SantaMonica
Well-known member
Brown is normal for second week.
From my readings you can make the screen longer so it reaches your sump, just don't rough up that section so algae doesn't grow on that section.
What homer said. Take a plain piece of canvas (can even be the #4 which has larger holes) and use the small zip-ties to connect the 2 screens together. Don't tighten them down to the point where they overlap, leave it loose like a hinge so that the screens almost touch each other but line up vertically. If you play with the rotation of the zip ties after you thread them through and partially tighten them down, you can get it so that the water sheets nearly perfectly from one screen to the next
Tightening them down so that they overlap will cause the water on one side to splash a bit as it hits the "ridge". For some, that's an issue.
Thanks. I will just make the screen 4 x 12 and not "rough up" the bottom portion.
A new screen takes time to mature, you are just getting a start, and that usually takes the form of diatoms or thin brown growth. So, that's rather normal.
What is not normal is the bare spot in the middle. Since it's perfectly round, it can be only one thing: photosaturation. That is, too much light intensity. With LEDs, you have to be particularly careful of this because they are a more focused/directed light source by nature. When you have no algae growth, there is nothing to adsorb the incident light energy, so whatever algae that gets a foothold there is immediately overwhelmed.
Also, the 18 hours rule is mainly for CFL/fluorescent, which is less directed/intense. With LED, I would start with 9 hrs/day and wait for a screen to start to mature before going longer (depending on dimmability)
Once your screen starts to get more mature, you can start hitting it with more intensity and longer photoperiod, but not right away.
To solve this in your situation, the first thing is to back down the photoperiod until you start getting growth. However this will not solve the photoinhibition part, because the intensity causes photoinhibition almost instantly. If you are stuck with the position of the fixtures, then you can sometimes "get past" that roadblock by breaking up the photoperiod into smaller chunks (30-60 minutes with 15m dark) and/or alternating which light is on, but this usually takes time. The better thing to do is decrease intensity.

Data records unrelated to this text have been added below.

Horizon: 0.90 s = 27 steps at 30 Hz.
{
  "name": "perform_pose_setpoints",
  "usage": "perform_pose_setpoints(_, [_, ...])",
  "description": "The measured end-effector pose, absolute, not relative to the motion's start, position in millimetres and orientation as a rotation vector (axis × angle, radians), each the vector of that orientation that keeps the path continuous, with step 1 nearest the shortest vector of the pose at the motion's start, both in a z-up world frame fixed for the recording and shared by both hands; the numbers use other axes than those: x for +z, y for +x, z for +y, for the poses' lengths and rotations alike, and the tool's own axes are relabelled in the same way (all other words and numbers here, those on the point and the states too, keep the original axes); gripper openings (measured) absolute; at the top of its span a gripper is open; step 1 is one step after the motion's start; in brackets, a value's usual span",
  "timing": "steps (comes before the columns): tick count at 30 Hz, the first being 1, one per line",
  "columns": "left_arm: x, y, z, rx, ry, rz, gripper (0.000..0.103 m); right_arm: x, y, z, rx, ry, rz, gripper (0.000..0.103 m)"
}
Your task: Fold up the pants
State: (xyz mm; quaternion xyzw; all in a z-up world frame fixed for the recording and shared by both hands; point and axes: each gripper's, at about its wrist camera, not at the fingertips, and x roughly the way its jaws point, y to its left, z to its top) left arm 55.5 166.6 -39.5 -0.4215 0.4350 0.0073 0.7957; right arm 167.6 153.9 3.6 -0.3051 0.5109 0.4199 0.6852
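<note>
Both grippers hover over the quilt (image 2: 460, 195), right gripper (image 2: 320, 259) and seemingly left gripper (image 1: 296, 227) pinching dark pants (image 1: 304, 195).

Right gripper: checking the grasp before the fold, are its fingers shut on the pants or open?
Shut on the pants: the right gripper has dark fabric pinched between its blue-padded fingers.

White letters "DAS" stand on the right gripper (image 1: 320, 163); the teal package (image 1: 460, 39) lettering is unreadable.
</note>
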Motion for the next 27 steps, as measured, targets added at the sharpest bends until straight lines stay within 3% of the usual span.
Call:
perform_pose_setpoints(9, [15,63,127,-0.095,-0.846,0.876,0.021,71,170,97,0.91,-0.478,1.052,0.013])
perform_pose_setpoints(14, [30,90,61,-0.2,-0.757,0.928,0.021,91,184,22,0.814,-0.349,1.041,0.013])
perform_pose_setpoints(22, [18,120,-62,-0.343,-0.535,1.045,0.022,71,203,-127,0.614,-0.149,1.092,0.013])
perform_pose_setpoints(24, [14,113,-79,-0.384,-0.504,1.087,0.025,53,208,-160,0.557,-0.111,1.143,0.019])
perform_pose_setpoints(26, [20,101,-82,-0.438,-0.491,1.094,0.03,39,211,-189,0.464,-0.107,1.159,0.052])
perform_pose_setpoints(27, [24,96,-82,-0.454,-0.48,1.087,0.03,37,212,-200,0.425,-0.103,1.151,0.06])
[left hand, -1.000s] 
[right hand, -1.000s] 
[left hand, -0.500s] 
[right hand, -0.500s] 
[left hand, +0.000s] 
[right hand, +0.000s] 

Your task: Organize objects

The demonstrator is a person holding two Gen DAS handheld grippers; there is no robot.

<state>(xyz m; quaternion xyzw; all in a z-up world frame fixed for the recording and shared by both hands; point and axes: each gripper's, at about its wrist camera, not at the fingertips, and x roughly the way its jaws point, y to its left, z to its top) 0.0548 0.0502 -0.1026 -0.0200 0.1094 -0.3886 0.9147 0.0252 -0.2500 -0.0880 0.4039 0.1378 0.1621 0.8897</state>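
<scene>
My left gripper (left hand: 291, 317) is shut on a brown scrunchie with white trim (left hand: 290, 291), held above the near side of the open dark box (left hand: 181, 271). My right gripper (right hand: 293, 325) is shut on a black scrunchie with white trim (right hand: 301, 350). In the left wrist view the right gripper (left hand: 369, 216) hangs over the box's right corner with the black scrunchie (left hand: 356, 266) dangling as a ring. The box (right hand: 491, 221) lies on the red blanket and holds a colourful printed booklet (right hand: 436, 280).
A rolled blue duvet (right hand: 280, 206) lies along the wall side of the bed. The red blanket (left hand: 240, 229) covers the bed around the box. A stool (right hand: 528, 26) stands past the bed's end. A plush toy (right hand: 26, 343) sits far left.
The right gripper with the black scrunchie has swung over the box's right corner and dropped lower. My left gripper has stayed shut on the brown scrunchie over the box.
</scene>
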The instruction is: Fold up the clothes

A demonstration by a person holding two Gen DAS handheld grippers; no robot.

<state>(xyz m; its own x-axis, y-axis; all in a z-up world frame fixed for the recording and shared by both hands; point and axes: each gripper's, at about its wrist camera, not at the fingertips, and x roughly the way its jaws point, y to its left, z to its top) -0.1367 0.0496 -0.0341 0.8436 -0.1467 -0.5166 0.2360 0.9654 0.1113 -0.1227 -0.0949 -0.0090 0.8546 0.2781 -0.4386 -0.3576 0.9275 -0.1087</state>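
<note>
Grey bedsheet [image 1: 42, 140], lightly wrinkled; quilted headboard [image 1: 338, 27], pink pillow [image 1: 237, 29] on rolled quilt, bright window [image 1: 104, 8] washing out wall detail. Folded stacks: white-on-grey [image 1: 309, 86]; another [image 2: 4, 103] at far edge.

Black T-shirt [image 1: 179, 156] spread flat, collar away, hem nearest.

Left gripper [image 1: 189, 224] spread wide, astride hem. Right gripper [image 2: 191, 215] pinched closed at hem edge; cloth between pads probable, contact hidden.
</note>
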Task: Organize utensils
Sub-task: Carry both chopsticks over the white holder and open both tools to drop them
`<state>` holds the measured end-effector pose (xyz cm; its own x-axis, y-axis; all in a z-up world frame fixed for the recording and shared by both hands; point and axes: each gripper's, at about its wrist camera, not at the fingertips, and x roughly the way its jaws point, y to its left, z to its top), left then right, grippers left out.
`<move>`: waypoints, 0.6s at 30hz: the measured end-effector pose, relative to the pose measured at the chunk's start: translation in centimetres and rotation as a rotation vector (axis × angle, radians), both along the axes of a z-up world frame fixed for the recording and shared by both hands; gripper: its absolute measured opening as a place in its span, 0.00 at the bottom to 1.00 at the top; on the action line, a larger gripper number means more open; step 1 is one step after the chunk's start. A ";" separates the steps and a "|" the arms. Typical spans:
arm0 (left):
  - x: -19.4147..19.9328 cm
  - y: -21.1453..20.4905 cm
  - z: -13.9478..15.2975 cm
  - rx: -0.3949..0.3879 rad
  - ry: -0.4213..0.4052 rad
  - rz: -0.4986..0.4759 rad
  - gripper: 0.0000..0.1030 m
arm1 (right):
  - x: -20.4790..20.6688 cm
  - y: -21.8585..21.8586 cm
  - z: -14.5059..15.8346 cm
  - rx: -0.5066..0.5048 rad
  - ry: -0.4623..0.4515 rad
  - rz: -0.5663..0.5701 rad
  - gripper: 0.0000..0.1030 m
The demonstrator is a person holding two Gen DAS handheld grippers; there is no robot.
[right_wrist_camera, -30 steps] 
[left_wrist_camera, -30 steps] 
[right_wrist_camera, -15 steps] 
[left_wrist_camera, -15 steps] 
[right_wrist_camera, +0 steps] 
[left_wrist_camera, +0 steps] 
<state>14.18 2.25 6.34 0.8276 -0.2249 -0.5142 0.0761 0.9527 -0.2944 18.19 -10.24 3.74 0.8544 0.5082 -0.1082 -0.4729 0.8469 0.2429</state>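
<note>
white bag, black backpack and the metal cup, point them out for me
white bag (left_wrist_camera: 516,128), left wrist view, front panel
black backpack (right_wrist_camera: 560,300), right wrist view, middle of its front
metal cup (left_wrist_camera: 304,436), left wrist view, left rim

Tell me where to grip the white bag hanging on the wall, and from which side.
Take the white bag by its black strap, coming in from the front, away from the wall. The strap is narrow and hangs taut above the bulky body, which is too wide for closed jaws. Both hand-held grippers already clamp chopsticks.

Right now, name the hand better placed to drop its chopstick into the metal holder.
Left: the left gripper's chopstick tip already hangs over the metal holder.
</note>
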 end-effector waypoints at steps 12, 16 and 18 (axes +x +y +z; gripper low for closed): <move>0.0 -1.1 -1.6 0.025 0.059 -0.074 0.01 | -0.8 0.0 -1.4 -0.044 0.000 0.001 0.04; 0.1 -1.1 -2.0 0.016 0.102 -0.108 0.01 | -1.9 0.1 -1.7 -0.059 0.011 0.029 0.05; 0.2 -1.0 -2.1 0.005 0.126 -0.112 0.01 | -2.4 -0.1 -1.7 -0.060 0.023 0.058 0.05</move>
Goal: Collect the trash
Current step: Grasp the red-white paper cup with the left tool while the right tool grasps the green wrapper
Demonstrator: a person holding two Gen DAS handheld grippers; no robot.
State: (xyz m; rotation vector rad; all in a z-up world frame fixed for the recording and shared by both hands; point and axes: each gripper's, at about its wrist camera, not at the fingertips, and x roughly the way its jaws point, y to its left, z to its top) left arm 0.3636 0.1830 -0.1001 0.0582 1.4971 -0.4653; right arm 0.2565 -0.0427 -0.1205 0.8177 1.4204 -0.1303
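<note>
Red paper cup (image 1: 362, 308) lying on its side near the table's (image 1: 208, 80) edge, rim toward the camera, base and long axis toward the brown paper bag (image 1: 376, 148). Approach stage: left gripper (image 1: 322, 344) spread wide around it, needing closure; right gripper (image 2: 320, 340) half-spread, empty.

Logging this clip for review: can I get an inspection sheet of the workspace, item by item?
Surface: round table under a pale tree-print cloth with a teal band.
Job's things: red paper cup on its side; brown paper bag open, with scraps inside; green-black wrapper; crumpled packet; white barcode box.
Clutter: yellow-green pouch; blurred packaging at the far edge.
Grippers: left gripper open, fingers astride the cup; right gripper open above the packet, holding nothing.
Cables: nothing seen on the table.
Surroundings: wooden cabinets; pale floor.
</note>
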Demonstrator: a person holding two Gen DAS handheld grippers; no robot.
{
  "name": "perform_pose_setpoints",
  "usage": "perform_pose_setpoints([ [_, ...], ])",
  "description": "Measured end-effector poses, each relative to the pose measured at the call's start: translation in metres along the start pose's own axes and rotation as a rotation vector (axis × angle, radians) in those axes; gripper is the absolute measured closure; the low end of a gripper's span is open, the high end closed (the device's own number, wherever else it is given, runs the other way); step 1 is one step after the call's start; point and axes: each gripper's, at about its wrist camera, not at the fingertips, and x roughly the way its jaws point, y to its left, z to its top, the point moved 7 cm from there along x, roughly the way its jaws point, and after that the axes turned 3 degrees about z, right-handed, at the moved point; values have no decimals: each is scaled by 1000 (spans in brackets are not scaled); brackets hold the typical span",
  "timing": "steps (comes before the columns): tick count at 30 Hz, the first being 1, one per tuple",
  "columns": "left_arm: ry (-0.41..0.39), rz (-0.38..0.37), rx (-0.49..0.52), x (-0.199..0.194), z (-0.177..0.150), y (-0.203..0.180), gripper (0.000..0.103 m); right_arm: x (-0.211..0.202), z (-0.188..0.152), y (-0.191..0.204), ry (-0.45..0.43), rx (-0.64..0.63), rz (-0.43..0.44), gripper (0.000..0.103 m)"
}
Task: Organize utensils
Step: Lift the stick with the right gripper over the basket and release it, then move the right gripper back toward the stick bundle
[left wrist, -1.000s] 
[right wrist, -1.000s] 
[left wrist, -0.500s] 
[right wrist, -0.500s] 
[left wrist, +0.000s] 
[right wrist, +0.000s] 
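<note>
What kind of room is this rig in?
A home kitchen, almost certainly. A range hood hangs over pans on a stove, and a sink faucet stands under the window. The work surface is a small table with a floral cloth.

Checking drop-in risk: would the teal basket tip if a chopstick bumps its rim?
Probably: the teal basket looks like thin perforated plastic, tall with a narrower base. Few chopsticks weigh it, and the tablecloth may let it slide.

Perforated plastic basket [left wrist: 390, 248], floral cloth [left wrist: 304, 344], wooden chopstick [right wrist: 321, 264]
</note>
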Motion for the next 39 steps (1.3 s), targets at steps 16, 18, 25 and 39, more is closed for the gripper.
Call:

1) dim the lamp. Usually this is not an option for a stock lamp
2) back it off (distance). Move the lights back an inch, maybe two, and see what happens. Adjust position if you don't see new growth covering the center within about 5-6 days (you should at least see some brown coloration)
3) place a diffuser in front of the lamp. Sometimes this works perfect, other times it blocks too much of the light. So you may have to experiment. Make sure you don't put any diffusing material directly on the face of the lamp (heat, melting, etc)
4) remove the lenses from the lamp (it goes without saying that this option will generally void any warranty). Most of these PAR type lamps have a bezel that is screwed on, when you remove the screws the lenses can be removed. This allows the LED light to spread out, and the intensity is less focused. The flipside of that is that now you have essentially widened the "cone" of intensity of the light right in front of the lamp, and this can cause the light to spread out a lot more. So your position you have them in now might actually end up being a bit too far away after removing the lenses, but moving the lamp closer means exposing the circuit board to salt spray (actually, removing the lenses does that too). You can cut a thin sheet of plastic (1/16" or 1/32" lexan from home depot works) into a circle and glue that to the outside of the bezel after you remove the lenses and out it back on, the bezel will block some of the now non-focused light, but you can move the lamp closer. Or you could fashion a clear cover to replace the bezel.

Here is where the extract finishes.